Health care services are highly regulated, and professionals engaged in the provision of health care—including persons such as defendants, who undertook to facilitate that activity—are on notice of the legal requirements applicable to their practice and operations. We do not deal here with an honest mistake made in the course of completing a reimbursement form submitted to an insurer. This case goes to the basic structure of a practice and how it is owned, controlled, and directed. Those concerns go to the core of who may practice medicine in this State. The practice of medicine is a privilege to be exercised in accordance with all licensing and practice requirements and restrictions. One cannot claim, or feign, ignorance of those regulatory requirements and restrictions until there is an express command applicable to a precise set of facts. (citation omitted)

What are we to make of this case? Does it stand for anything more than the proposition that “if it sounds too good to be true, it probably is?” In the author’s opinion, the answer is “yes.”

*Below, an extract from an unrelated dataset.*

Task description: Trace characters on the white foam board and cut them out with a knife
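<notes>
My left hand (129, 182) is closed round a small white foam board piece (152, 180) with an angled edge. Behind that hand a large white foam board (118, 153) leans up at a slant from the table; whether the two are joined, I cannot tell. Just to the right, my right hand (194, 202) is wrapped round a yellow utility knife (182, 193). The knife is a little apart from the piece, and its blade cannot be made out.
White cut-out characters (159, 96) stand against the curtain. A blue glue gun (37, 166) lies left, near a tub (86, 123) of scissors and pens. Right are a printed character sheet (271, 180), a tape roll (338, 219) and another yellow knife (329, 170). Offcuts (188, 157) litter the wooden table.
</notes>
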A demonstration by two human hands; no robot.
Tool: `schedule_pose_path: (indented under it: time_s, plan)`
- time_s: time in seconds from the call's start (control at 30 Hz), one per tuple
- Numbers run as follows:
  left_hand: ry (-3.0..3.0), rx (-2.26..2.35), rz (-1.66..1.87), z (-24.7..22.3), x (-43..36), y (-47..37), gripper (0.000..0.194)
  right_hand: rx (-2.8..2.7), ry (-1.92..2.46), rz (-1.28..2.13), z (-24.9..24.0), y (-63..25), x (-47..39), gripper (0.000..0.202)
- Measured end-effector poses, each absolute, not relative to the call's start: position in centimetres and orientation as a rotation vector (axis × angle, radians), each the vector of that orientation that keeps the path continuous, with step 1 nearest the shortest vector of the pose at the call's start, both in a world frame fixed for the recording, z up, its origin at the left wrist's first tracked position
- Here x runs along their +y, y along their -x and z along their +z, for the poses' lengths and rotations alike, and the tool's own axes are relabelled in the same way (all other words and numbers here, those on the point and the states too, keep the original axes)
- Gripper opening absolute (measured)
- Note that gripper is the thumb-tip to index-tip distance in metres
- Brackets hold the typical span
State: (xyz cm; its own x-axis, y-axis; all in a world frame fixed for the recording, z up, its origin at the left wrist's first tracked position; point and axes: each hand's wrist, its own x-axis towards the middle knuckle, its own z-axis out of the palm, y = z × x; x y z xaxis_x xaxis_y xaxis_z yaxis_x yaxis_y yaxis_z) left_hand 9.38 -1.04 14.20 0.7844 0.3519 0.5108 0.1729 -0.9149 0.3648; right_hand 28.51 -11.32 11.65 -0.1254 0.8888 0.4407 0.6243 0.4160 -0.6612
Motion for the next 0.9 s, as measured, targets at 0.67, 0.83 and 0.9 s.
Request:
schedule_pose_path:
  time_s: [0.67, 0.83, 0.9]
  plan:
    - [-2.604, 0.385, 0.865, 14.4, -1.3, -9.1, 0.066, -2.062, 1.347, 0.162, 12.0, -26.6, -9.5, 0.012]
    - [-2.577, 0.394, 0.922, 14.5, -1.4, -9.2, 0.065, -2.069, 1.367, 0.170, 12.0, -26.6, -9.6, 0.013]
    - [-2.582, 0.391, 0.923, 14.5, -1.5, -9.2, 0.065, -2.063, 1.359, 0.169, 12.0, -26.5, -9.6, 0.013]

First, the structuring of business and corporate relationships to avoid or exploit laws and regulations is part of the lawyer’s stock in trade, ranging from tax to real estate to trust and estates. Whether Borsody was too aggressive and got what he deserved for crossing the line, or was unfairly held liable for zealous and aggressive representation, is for the reader’s judgment (although we know how the New Jersey Supreme Court answered the question in its unanimous opinion). Perhaps a better way to frame the issue is distinguishing between structuring a clever work-around of regulations (permissible) and structuring to conceal a violation (not permissible).

Second, regulated healthcare practices that submit bills to insurance companies are held to a higher standard than ordinary businesses. This not appear to sway the Appellate Division, which wrote that Dahan and Borsody “believed that the scheme was a legitimate tool for accomplishing the goal of allowing limited license holders to increase their earnings by creating multi-disciplinary practices.” The Supreme Court, by contrast, shattered this view with its observation that the defendants’ structure relied on a physician who “’sold’ her license to multiple practices utilizing the so-called ‘Doc-in-the-Box’ structure” and was “subject to the direction and financial control by a chiropractor-owner of a management company.” Any arrangement subject to characterization in this manner is one that raises a red flag in a regulated profession.

Third, it may be difficult for out-of-state or non-specialist lawyers to appreciate the local emphasis on certain types of activities. For example, the issue of automobile-insurance rates and the perceived impact on them by insurance fraud has been of concern in New Jersey for decades.

It is notable that the investigation of Northfield’s insurance claims and resulting prosecution of this case arose from claims submitted for PIP to an auto insurer and not in the context of health insurance. Dahan and Borsody may not have appreciated the risk of conduct in New Jersey that could be viewed as fraud on an automobile insurer, or the possibility that their positions one step removed from the actual medical practice, and two steps removed from its submission of PIP insurance claims, would nevertheless expose them to liability under New Jersey’s Insurance Fraud Prevention Act for a judgment of almost $4 million based on $91,000 of claims.